For each process, we bind() sockets to the socket_path and connect each socket to their peer_socket_path. Then we send request_data in chunks and retry until we have successfully sent all data. The child process reads till all the chunks are received and responds with response_data.

Approach 3 - Memory Mapped Files

Memory-mapped files are a method of accessing file contents by mapping them in the virtual address space of the calling process. To make the changes made by one process be visible to the other, we call mmap() with MAP_SHARED flag enabled. The synchronisation between processes has been handled similar to the original work using raw_sync crate.

// Shared memory layout
//|    0    |    1    |    2    |    3    |    4    |    5    |    6    |    7    |
//|   producer lock   |   consumer lock   |      data buffer (ping or pong)       |
pub struct MmapWrapper {
    pub mmap: MmapMut,
    pub owner: bool,
    pub our_event: Box<dyn EventImpl>,
    pub their_event: Box<dyn EventImpl>,
    pub data_start: usize,
    pub data_size: usize,
}

impl MmapWrapper {
    pub fn new(owner: bool) -> Self {
        let path: PathBuf = "/tmp/mmap_data.txt".into();
        let file = OpenOptions::new()
            .read(true)
            .write(true)
            .create(true)
            .open(&path)
            .unwrap();
        file.set_len(8).unwrap();

        let mut mmap = unsafe { MmapMut::map_mut(&file).unwrap() };
        let bytes = mmap.as_mut();

        // The two events are locks - one for each side. Each side activates the lock while it's
        // writing, and then unlocks when the data can be read
        let ((our_event, lock_bytes_ours), (their_event, lock_bytes_theirs)) = unsafe {
            if owner {
                (
                    BusyEvent::new(bytes.get_mut(0).unwrap(), true).unwrap(),
                    BusyEvent::new(bytes.get_mut(2).unwrap(), true).unwrap(),
                )
            } else {
                (
                    // If we're not the owner, the events have been created already
                    BusyEvent::from_existing(bytes.get_mut(2).unwrap()).unwrap(),
                    BusyEvent::from_existing(bytes.get_mut(0).unwrap()).unwrap(),
                )
            }
        };

        // Confirm that we've correctly indexed two bytes for each lock
        assert!(lock_bytes_ours <= 2);
        assert!(lock_bytes_theirs <= 2);
        if owner {
            our_event.set(EventState::Clear).unwrap();
            their_event.set(EventState::Clear).unwrap();
        }

        Self {
            mmap,
            owner,
            our_event,
            their_event,
            data_start: 4,
            data_size,
        }
    }

    pub fn signal_start(&mut self) {
        self.our_event.set(EventState::Clear).unwrap()
    }

    pub fn signal_finished(&mut self) {
        self.our_event.set(EventState::Signaled).unwrap()
    }

    pub fn write(&mut self, data: &[u8]) {
        (&mut self.mmap[self.data_start..]).write(data).unwrap();
    }

    pub fn read(&self) -> &[u8] {
        &self.mmap.as_ref()[self.data_start..self.data_size]
    }
}

MmapMut::map_mut() function creates a shared and writeable memory map backed by a file. The First 4 bytes in the memory mapping is reserved for event control and the rest 4 bytes are used to store the data.

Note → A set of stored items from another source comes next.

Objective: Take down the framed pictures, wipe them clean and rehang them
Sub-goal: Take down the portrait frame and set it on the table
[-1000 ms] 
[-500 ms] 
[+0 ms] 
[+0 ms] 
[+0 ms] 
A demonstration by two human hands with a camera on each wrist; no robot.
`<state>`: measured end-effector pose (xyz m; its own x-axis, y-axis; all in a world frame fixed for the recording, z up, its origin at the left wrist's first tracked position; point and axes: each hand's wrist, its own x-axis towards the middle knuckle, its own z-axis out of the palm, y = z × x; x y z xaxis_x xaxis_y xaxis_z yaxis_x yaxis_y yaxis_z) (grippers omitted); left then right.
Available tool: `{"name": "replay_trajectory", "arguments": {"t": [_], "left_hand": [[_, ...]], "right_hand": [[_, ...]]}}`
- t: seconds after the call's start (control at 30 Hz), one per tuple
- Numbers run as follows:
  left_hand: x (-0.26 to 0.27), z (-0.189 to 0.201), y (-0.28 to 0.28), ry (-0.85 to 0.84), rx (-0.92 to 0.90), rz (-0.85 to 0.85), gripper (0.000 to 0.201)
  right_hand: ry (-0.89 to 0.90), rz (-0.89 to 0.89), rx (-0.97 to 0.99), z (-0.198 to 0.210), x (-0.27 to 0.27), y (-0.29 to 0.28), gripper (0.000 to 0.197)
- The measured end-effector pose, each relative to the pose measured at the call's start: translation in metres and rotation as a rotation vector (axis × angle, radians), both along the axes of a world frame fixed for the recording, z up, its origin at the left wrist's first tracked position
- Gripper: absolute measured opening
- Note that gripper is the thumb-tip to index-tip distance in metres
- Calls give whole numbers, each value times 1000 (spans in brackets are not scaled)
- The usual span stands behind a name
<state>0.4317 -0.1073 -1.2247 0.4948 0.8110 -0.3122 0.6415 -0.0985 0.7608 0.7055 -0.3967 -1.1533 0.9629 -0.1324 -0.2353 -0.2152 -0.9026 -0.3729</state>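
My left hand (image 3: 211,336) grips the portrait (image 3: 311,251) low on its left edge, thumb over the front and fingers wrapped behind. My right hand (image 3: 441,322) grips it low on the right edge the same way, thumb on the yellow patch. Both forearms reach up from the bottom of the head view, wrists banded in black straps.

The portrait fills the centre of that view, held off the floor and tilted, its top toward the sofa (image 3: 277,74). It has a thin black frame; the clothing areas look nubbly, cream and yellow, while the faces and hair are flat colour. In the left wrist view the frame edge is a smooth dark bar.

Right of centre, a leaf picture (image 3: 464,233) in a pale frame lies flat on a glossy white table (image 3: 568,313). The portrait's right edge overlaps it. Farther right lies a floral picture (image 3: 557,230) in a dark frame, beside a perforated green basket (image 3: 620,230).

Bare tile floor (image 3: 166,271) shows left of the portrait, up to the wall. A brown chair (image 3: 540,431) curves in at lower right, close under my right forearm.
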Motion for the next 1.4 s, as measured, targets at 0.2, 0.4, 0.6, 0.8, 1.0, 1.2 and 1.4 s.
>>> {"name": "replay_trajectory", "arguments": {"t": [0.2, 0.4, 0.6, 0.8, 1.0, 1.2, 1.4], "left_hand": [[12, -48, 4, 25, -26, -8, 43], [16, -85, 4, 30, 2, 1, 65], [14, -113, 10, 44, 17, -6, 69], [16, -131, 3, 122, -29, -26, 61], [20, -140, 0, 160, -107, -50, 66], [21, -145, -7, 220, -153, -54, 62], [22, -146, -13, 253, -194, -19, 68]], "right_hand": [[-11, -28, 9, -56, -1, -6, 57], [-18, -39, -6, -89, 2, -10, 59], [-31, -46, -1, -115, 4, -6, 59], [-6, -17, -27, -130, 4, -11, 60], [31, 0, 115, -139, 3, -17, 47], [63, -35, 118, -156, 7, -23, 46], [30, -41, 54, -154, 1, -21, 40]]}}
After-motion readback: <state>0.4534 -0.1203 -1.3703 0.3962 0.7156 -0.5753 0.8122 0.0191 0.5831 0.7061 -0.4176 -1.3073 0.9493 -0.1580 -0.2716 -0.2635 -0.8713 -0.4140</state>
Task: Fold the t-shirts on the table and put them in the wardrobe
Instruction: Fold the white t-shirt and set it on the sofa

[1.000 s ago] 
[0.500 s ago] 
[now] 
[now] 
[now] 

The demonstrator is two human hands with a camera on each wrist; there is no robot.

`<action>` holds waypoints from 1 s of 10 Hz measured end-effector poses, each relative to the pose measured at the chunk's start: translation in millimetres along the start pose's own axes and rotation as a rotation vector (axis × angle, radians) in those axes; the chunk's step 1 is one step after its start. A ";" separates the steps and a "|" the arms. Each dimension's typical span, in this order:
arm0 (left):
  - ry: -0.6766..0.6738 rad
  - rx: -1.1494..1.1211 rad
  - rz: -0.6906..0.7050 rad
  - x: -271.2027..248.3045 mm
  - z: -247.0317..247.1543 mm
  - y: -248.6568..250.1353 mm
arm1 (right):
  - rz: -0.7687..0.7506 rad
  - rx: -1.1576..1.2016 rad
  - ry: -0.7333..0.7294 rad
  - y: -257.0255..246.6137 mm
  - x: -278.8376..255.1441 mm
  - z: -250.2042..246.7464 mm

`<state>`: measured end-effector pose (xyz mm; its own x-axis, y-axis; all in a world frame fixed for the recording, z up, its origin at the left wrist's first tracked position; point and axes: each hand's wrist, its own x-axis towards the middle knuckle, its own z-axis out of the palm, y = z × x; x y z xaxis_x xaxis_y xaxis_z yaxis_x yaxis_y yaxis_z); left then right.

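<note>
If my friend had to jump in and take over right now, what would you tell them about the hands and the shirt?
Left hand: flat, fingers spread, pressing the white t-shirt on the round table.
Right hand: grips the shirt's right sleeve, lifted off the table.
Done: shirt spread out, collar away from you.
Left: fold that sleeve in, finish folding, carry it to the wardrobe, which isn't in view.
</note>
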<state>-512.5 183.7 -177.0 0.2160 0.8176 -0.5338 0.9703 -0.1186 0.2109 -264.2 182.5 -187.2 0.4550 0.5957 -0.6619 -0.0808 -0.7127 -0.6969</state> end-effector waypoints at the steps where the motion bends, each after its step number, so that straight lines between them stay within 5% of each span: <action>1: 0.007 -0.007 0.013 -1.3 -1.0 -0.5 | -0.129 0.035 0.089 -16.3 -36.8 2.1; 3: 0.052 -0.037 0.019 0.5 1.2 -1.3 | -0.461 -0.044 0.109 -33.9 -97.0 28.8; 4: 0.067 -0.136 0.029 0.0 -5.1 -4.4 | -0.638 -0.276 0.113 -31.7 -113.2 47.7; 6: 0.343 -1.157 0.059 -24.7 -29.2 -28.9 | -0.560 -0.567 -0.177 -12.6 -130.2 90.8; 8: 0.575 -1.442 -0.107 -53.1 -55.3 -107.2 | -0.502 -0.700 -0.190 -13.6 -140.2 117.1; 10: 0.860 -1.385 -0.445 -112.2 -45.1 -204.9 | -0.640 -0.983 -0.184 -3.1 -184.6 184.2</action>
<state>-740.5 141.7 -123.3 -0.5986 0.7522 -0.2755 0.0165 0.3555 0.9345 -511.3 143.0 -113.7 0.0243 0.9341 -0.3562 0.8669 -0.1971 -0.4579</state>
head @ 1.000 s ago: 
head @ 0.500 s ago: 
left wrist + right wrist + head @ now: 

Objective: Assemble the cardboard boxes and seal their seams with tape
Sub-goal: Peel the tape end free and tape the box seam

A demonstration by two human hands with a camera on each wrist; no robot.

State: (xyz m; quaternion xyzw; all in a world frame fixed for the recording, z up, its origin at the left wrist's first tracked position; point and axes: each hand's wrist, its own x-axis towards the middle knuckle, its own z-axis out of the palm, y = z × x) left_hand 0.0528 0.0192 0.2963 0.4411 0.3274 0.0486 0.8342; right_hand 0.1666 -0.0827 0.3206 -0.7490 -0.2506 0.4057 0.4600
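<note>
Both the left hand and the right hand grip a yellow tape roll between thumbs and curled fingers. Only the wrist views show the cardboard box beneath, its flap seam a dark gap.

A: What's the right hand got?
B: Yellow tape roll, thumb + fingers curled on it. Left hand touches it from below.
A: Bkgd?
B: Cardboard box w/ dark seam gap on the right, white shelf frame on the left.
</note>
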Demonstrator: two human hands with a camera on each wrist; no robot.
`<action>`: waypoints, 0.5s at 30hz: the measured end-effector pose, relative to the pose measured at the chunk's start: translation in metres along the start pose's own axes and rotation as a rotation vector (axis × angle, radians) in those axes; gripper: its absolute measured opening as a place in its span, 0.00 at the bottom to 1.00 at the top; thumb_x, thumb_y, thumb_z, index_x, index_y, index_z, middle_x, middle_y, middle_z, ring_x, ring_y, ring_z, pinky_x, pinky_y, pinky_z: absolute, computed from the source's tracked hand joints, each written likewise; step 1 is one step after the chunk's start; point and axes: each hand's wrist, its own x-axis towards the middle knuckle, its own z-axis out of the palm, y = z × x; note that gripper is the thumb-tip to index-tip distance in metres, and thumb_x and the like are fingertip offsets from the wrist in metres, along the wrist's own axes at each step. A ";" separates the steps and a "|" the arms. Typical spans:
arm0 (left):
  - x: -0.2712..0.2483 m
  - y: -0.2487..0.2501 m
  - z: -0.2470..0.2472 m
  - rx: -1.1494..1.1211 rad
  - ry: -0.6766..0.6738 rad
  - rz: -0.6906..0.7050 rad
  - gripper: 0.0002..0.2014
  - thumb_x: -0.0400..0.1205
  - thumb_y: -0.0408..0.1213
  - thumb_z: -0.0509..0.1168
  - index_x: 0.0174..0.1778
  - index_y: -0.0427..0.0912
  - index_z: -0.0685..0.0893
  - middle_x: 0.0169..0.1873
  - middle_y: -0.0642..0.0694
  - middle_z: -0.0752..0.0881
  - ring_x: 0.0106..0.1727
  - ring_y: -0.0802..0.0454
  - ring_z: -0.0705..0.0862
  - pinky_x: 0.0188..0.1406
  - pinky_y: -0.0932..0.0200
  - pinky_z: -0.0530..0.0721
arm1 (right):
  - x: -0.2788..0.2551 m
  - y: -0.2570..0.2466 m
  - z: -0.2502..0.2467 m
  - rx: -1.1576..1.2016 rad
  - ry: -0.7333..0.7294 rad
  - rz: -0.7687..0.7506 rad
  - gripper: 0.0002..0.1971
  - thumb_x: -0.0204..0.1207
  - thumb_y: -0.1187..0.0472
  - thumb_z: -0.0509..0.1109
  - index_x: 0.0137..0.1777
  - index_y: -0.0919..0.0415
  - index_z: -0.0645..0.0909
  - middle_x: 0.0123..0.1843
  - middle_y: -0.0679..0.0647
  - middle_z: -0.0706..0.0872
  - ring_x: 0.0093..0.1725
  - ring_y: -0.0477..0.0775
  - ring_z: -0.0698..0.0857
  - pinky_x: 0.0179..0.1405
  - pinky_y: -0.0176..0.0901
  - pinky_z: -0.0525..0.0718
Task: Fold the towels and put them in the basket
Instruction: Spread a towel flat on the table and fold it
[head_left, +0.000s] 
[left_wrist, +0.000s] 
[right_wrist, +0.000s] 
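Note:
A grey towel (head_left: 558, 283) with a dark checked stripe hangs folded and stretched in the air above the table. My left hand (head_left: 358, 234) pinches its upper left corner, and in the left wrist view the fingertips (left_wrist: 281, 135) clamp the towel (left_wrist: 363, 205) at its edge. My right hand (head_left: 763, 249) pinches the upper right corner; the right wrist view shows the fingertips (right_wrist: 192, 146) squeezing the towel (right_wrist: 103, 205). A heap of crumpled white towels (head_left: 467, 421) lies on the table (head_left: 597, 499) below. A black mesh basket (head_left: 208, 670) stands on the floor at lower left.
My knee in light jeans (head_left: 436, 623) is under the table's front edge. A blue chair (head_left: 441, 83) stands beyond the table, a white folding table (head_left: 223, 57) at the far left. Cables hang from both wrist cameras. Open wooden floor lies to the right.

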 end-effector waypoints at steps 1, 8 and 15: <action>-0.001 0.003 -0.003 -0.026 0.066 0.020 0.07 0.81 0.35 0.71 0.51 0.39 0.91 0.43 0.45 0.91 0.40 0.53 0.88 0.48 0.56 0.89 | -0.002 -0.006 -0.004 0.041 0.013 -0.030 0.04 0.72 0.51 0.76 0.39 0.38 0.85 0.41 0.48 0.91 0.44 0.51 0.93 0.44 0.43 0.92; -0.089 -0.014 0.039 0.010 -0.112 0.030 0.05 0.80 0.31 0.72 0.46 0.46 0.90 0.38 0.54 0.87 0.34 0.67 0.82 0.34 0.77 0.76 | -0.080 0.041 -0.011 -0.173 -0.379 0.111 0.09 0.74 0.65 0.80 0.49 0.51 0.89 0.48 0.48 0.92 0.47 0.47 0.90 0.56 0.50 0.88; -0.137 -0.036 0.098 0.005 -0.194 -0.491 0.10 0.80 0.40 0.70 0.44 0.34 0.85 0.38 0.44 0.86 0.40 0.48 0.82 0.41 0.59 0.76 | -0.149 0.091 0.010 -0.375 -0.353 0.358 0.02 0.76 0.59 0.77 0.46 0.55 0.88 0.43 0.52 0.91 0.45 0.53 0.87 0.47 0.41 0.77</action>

pub fn run(&mut self, n: usize, print: bool) {
    for _ in 0..n {
        // Activate our lock in preparation for writing
        self.wrapper.signal_start();
        self.wrapper.write(&self.request_data);
        // Unlock after writing
        self.wrapper.signal_finished();
        // Wait for their lock to be released so we can read
        if self.wrapper.their_event.wait(Timeout::Infinite).is_ok() {
            let str = self.wrapper.read();
        }
    }
}

We lock, write, unlock and read the data when we are allowed to.

Approach 4 - Shared Memory using iceoryx2

iceoryx2 library provides a zero-copy and lock-free inter-process communication. Currently the library doesn't have support for request-response mechanism, so we will use their publish-subscribe mechanism to measure the request-response cycle response time.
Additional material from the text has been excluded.